Flash Pulp is an experiment in broadcasting fresh pulp stories in the modern age – three to ten minutes of fiction brought to you Monday, Wednesday and Friday evenings.
Tonight, Will Coffin, urban shaman, and Bunny, his mouthy companion, escort a ghost into Las Vegas.
Coffin: Balm, Part 3 of 3
Written by J.R.D. Skinner
Art and Narration by Opopanax
and Audio produced by Jessica May
At noon Bunny was sitting in a bar named Jimbo’s, at the southern end of Vegas.

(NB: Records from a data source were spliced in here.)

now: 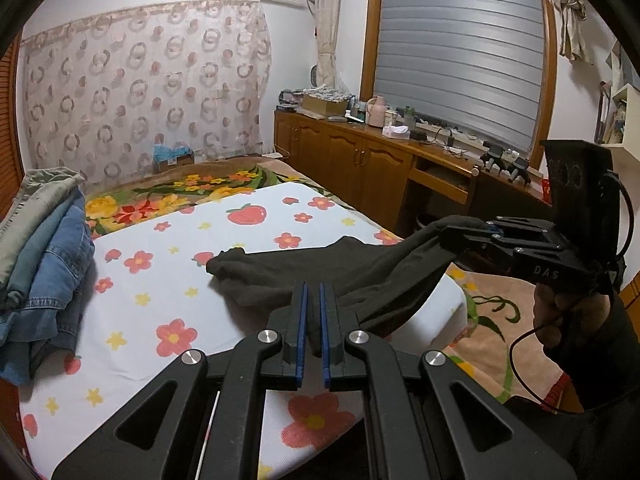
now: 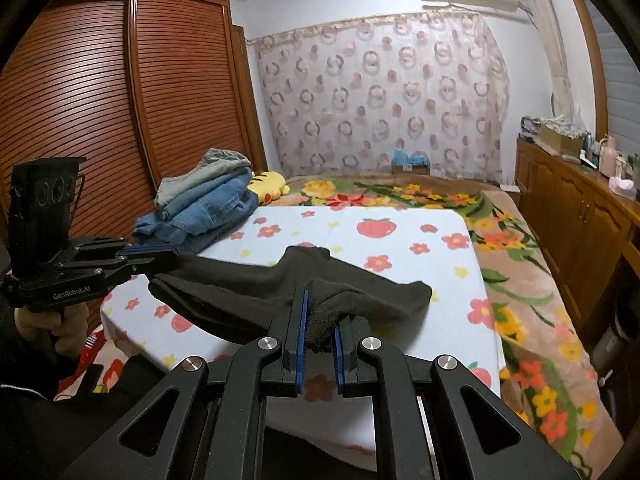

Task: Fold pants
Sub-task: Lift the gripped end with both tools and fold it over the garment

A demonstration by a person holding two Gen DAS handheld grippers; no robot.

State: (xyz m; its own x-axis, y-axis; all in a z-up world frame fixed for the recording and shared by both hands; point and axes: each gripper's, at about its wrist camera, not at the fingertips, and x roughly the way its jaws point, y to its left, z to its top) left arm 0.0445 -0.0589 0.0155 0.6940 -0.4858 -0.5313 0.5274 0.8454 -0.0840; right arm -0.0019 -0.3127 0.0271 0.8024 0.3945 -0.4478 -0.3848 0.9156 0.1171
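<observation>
Dark pants (image 1: 304, 276) are lying partly on the flowered sheet (image 1: 168, 280) of the bed, with the near end lifted off it between the two grippers; the far end is resting on the sheet just short of the big strawberry print (image 1: 247, 213). Left gripper (image 1: 313, 300) fingers are pressing together on a fold of the pants' near edge. Right gripper (image 2: 320, 312) fingers are clamping a bunched wad of the same dark cloth. In the left wrist view the right gripper is showing at the right of the pants, a hand (image 1: 556, 316) gripping its handle. Beside the pants, toward the louvred wardrobe (image 2: 100, 100), a stack of folded clothes (image 2: 204, 204) is sitting on the sheet: denim under a grey-green piece. A yellow plush toy (image 2: 270, 186) is lying just behind that stack. Nothing is lying on the sheet between the pants and the stack. Beyond the pants, at the bed's far end, a cardboard box (image 2: 412, 164) is holding something blue; contents otherwise unclear. A wooden cabinet (image 1: 360, 160) along the window side is carrying a box, a pink jug and small clutter.
</observation>
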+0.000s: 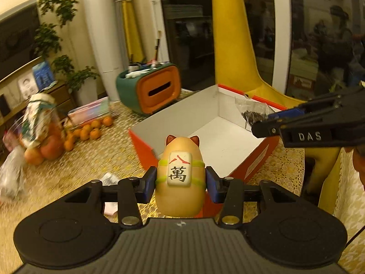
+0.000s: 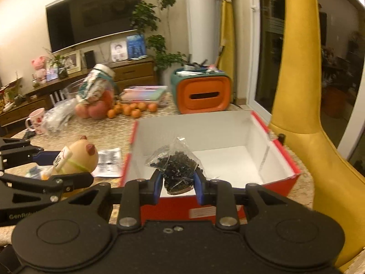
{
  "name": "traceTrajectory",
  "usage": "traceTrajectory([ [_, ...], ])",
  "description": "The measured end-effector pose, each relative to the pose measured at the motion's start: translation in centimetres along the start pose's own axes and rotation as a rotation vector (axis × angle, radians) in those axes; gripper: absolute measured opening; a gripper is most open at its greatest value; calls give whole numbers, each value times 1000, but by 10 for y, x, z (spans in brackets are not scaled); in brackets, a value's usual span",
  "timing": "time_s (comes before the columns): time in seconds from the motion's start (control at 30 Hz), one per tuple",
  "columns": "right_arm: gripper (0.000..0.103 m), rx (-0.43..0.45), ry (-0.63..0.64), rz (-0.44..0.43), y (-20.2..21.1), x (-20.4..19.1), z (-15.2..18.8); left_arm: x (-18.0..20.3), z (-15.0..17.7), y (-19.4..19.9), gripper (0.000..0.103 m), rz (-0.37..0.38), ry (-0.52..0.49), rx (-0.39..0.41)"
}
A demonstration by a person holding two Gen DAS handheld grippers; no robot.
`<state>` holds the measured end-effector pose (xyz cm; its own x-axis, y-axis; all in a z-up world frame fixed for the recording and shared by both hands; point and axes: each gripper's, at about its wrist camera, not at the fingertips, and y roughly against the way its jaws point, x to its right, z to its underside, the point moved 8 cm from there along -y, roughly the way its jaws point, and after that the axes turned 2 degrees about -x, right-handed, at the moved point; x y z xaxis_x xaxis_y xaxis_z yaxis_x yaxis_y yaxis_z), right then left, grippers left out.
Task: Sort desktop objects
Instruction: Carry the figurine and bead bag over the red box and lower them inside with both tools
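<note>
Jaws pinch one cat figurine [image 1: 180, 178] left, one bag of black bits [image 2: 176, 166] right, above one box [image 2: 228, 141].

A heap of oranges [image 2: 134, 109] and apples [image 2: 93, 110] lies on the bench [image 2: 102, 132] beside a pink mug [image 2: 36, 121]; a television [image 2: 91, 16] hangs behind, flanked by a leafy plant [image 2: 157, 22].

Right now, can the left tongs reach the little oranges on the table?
Probably not yet. The left tongs are already shut on the tan egg-shaped cat figurine, so they have no free grip. The small round oranges lie off to the side with nothing blocking the path.
</note>
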<state>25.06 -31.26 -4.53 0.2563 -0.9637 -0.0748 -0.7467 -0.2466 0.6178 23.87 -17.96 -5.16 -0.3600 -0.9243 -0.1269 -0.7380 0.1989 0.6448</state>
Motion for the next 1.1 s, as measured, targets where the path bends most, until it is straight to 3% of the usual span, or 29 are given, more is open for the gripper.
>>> traceTrajectory([
  [0.27,28,-46,-55,8,-28,39,-10,12,-24,-57,44,28,5,-112],
  [0.53,28,-90,-28,60,-65,66,-21,9,-55,-106,44,22,-18,-155],
  [0.77,28,-235,27,60,-113,77,-11,22,-41,-163,44,30,-84,-288],
  [1.1,28,-356,91,73,-151,77,7,29,-33,-195,44,51,-100,-385],
])
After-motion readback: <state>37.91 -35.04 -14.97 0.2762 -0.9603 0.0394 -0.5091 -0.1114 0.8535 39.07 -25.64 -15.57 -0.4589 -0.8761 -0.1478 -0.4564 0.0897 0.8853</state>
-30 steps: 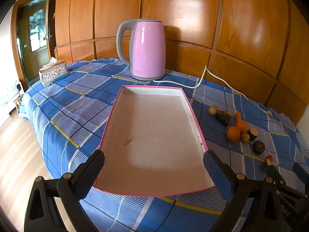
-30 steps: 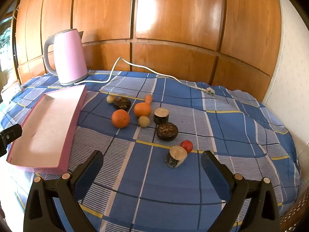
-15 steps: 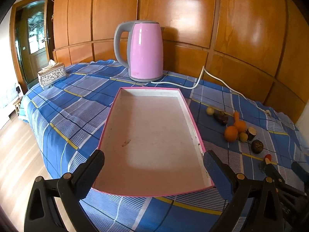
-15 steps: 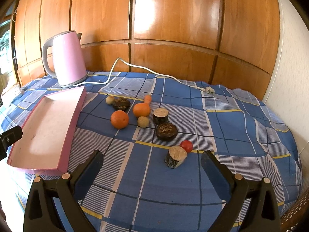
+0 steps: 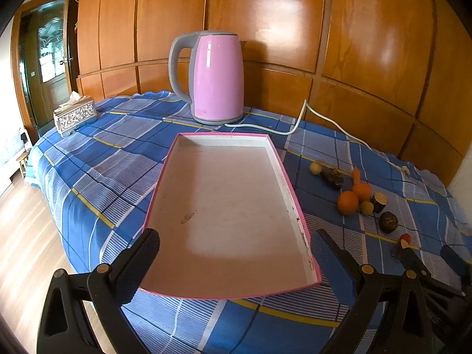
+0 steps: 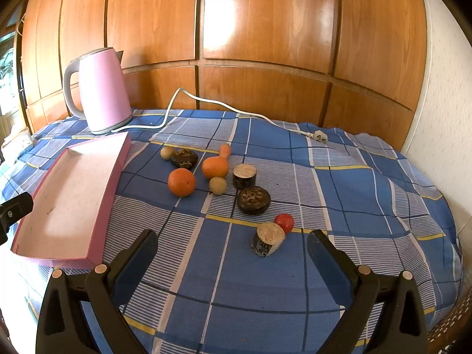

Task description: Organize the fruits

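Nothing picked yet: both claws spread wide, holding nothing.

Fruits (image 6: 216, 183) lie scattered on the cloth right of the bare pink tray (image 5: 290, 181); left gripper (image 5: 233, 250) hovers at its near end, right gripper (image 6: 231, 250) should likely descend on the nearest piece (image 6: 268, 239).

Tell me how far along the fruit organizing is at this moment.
Nothing is done yet: the pink tray holds no fruit. Nothing is in hand either; the left gripper and right gripper are both open and hold nothing. All of it is left: the orange, the red fruit, the cut piece and the other pieces lie on the blue tablecloth.
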Available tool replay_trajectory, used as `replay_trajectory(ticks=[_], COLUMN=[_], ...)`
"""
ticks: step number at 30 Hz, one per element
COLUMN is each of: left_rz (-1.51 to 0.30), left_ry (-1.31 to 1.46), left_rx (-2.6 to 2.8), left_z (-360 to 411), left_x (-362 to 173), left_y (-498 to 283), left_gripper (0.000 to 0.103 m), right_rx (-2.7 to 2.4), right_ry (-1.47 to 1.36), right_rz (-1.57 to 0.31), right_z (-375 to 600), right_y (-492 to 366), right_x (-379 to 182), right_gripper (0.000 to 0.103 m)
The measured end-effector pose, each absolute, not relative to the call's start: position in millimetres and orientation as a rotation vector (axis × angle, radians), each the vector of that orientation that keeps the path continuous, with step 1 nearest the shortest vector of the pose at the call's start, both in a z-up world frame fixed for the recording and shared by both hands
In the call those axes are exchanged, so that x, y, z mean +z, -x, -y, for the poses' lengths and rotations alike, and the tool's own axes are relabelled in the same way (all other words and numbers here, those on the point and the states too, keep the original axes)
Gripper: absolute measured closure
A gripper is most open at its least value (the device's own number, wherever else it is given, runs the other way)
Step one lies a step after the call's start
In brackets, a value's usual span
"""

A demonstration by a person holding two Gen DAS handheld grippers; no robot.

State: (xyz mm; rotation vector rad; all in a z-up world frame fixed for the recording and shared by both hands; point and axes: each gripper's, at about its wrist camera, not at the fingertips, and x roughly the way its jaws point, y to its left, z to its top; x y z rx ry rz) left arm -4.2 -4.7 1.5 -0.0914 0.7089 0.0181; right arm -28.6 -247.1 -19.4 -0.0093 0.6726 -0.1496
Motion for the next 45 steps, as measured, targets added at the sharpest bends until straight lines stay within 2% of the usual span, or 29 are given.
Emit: replay_trajectory(ticks=[8,13,24,32,36,42,44,45], left_rz=[-0.725,-0.802,-0.843,-0.88,-0.863,-0.88,-0.904,-0.909], left_ry=[0.114,0.147,0.076,-0.066,-0.142,-0.199,-0.214,-0.222], left_rx=[-0.048,-0.171,-0.317,-0.521,-0.587,-0.696,-0.733,-0.741], left_z=[8,16,46,101,135,183,200,206], left_x=[-1,-9,-19,-17,-19,-31,-37,-39], left_y=[4,0,-10,-20,-26,-40,-46,-47], left_gripper=[0.0,0.0,0.0,0.0,0.0,0.011,0.021,0.022], right_rx=[-0.153,-0.171,-0.373,-0.53,-0.557,-0.584,-0.588,-0.59], right_ry=[0.003,-0.014,-0.146,-0.302,-0.309,-0.284,-0.278,-0.276], right_rz=[-0.669,-0.676,-0.729,-0.853,-0.875,-0.856,-0.847,-0.84], right_z=[251,264,360,438,441,440,440,441], right_y=[29,27,21,22,21,26,27,28], right_x=[-19,-19,-9,-30,-50,-71,-74,-75], right_gripper=[0.0,0.0,0.0,0.001,0.006,0.008,0.008,0.008])
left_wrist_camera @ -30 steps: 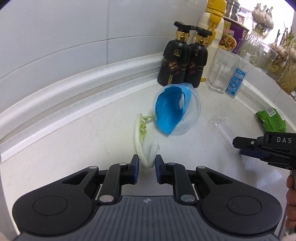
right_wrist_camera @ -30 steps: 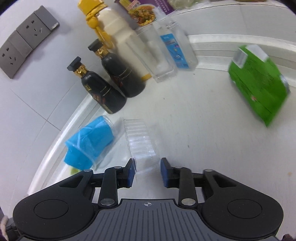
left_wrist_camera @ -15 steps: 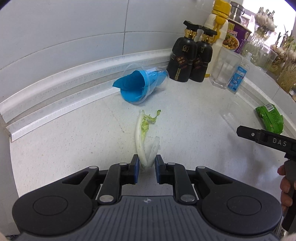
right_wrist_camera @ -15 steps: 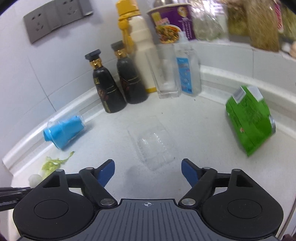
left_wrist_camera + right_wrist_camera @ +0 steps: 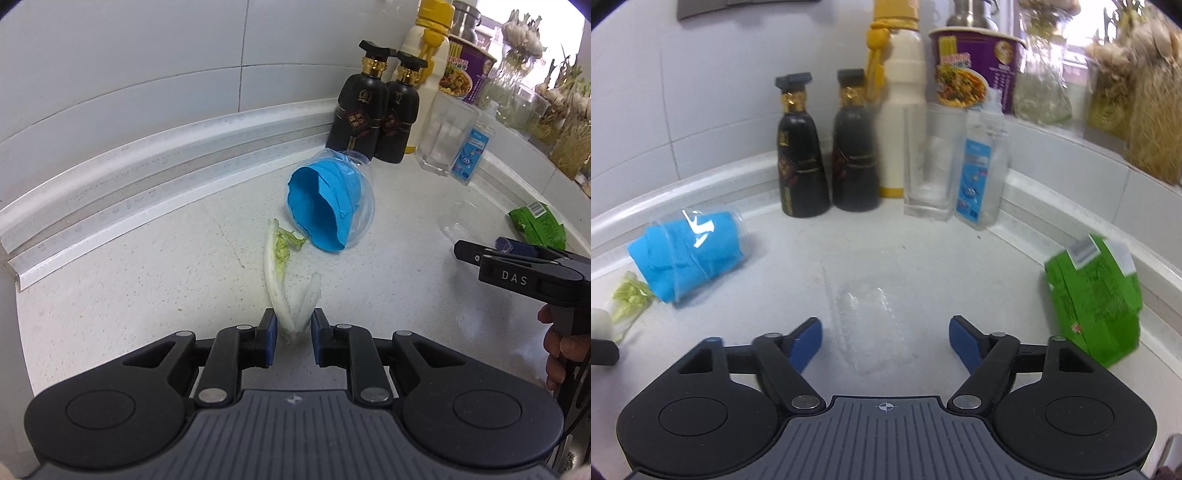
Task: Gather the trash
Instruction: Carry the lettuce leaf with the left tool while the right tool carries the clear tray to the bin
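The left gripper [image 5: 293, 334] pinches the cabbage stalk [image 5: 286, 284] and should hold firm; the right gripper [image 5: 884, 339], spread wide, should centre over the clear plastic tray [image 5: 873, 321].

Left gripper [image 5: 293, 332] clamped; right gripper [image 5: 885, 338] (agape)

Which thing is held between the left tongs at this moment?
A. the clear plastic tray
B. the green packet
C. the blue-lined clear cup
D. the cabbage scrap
D: in the left wrist view the left tongs are closed on the white stem end of the cabbage scrap, while the blue-lined clear cup lies apart on the counter behind it.
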The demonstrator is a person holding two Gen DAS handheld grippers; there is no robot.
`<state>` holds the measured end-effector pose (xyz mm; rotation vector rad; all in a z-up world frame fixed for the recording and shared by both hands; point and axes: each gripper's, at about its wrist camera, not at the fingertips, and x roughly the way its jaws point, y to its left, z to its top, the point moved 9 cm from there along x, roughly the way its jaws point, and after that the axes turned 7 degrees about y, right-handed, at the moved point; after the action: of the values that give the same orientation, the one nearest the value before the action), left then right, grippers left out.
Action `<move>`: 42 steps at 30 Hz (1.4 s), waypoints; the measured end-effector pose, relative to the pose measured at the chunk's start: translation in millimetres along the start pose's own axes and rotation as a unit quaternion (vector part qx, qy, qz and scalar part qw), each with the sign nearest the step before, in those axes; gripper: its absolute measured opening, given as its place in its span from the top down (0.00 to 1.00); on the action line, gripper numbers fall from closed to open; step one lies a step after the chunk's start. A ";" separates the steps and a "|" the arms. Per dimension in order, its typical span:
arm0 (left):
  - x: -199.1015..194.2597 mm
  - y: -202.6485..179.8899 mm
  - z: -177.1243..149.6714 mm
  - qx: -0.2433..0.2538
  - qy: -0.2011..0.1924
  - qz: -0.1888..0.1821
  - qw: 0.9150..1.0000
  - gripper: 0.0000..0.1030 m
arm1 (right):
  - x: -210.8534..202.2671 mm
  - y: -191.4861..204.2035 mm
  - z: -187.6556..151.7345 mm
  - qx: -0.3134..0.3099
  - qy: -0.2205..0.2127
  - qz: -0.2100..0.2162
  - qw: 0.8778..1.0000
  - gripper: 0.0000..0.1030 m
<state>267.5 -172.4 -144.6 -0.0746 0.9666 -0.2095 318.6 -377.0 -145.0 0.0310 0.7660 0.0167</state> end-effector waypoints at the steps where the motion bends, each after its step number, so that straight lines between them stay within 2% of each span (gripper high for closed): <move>1: -0.6 -0.1 0.1 0.001 0.000 0.000 1.000 0.84 | 0.6 1.0 -0.2 -0.003 0.002 0.000 1.000 0.50; 4: -3.4 0.5 0.3 0.003 0.001 0.000 1.000 0.84 | -1.5 5.0 0.1 -0.007 0.002 -0.002 1.000 0.55; 26: -45.1 21.0 -29.8 -0.007 0.009 0.004 1.000 0.85 | -72.4 77.6 -18.5 -0.036 0.002 0.031 0.999 0.56; 42: -83.4 44.6 -53.6 -0.038 -0.011 0.001 0.999 0.88 | -113.9 130.0 -54.5 -0.040 0.020 0.067 0.997 0.55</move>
<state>183.9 -109.7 -114.5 -0.1442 0.9519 -0.1695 198.2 -248.8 -100.8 0.0067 0.8022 0.1755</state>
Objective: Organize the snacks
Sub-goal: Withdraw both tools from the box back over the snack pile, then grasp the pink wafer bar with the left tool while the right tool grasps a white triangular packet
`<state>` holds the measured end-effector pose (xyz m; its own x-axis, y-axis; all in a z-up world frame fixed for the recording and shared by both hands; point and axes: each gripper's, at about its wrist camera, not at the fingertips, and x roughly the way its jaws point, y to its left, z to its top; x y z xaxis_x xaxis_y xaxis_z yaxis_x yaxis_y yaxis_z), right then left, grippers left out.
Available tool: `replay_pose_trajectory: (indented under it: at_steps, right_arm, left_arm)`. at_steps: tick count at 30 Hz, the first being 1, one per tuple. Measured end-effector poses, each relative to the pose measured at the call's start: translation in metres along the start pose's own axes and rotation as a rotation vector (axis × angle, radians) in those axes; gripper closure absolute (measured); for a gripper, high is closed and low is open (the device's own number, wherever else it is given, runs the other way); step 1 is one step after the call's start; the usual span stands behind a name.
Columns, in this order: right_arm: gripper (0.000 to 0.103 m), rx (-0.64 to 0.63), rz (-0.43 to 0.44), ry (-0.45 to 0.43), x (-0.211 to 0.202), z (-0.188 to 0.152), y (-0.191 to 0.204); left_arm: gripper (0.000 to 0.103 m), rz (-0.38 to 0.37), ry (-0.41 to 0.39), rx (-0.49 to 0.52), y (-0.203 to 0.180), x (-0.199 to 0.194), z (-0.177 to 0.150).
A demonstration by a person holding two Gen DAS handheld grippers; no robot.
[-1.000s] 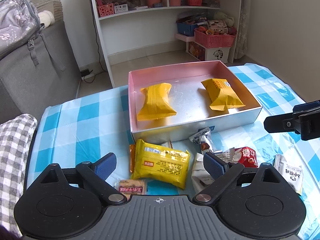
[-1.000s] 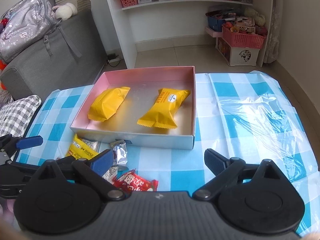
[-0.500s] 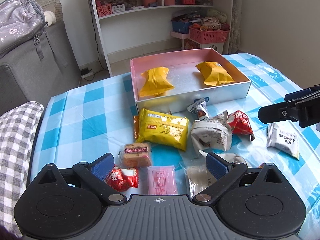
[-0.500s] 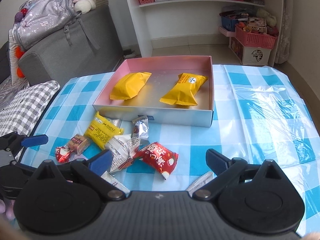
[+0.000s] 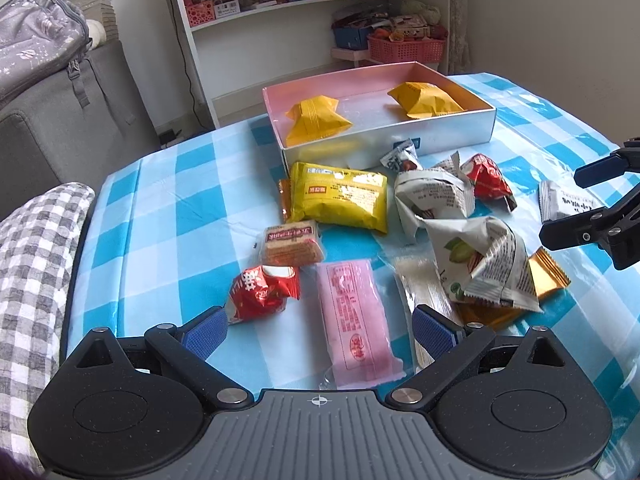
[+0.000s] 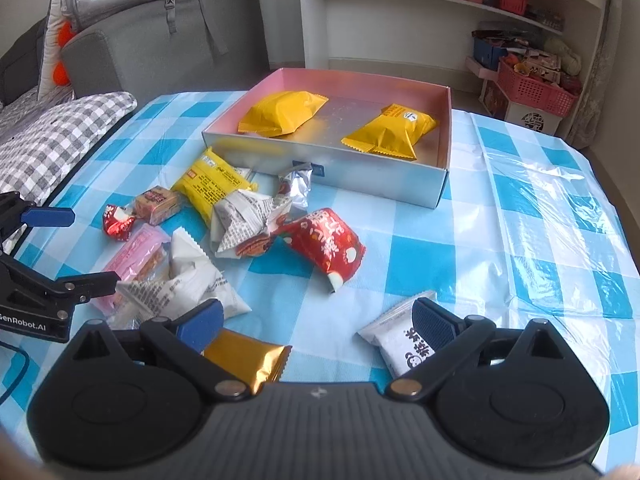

Despite having run dry of whiskey while north of the city, she had not intended on entering the establishment.
An hour earlier, while parked across from a squat pink-plastered bungalow, Will had pushed her out of the rented Focus with fifty bucks and a request that she purchase a shovel. The bored looking teen behind the nearest 7-11 counter had given her the most likely location to find the tool: A Home Depot, some five blocks away.
Except for the occasional liquor run, Bunny had rarely been left to wander in the real world since meeting Coffin. Still, the nature of their current business had her wanting nothing more than to be done with it, and she’d moved quickly along the heat-baked sidewalk while providing a mumbled, yet foul-mouthed, commentary on her surroundings.
Almost as if to spite her mood, the stroll had revealed a surprisingly nice suburb, and the hardware store appeared freshly planted. She’d departed the checkout line with a solid shovel, and a twenty for change.
It was only then that she noticed the sports bar hanging from the end of a neighbouring plaza, and encountered a series of entwined coincidences that would change the trajectory of her life.
The first stepped from his dusty chevy to pull wide the watering hole’s glass-fronted door. Thin-faced and slouch shouldered, Bunny’s distant eye had convinced her he was a perfect match for her dead husband, Tim.
With the tool in one hand, and the other sweating heavily around the Jackson in her pocket, she’d followed him inside.
There, with a beer cooling her palms, and air conditioning on her face, she observed the nodding back of the stranger’s head from the depths of a cavernous booth. She’d been doing fine until he’d started tapping the bar’s trim along to Bob Seger’s declaration of love for old time rock and roll.
“Exactly your sort of bull####,” she said to no one but herself.
Her eyes stung as she staggered to her feet, and every step she took spanned a memory.
The early days came first: Dancing to this very song while ducking to avoid the low hanging ceiling in their first apartment’s basement living room; Sharing bottles of Smirnoff and smoking joints on the balcony of their second place, while watching the sun sink away and rise again.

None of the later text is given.